TASK REQUIREMENTS:
For each line in the material below that holds "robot", copy that line.
BEGIN RECORDS SUPPLIED
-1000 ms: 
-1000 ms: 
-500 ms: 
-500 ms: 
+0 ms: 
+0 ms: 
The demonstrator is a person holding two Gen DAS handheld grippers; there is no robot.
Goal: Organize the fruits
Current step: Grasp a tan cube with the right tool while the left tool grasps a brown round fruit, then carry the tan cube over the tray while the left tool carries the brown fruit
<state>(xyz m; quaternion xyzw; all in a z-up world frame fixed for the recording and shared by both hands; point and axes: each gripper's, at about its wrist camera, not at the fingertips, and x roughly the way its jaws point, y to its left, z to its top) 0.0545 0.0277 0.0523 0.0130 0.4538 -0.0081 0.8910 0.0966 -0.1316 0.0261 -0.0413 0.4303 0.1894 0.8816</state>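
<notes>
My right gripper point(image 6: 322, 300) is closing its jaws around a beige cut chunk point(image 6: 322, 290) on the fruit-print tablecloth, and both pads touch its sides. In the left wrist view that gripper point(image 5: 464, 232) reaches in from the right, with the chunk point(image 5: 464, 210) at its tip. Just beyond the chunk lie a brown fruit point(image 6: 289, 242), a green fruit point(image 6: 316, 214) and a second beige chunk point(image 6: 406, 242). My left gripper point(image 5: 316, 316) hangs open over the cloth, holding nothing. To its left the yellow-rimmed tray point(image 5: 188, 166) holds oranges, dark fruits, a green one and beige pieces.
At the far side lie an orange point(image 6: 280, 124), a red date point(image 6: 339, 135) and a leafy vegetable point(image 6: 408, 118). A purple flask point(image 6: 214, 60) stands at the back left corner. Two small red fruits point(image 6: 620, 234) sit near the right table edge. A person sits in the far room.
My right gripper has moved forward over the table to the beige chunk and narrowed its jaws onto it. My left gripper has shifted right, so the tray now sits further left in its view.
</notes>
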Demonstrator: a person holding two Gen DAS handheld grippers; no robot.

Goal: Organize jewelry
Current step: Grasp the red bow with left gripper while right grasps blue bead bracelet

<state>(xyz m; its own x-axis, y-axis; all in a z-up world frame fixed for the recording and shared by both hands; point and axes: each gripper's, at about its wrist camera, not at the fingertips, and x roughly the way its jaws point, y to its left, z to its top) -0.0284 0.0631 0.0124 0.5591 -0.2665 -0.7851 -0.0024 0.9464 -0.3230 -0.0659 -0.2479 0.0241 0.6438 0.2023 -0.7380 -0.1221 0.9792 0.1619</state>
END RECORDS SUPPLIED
RESULT OF THIS EXERCISE:
The demonstrator is a person holding two Gen DAS handheld grippers; there is no robot.
Demonstrator: a person holding two Gen DAS handheld grippers; no robot.

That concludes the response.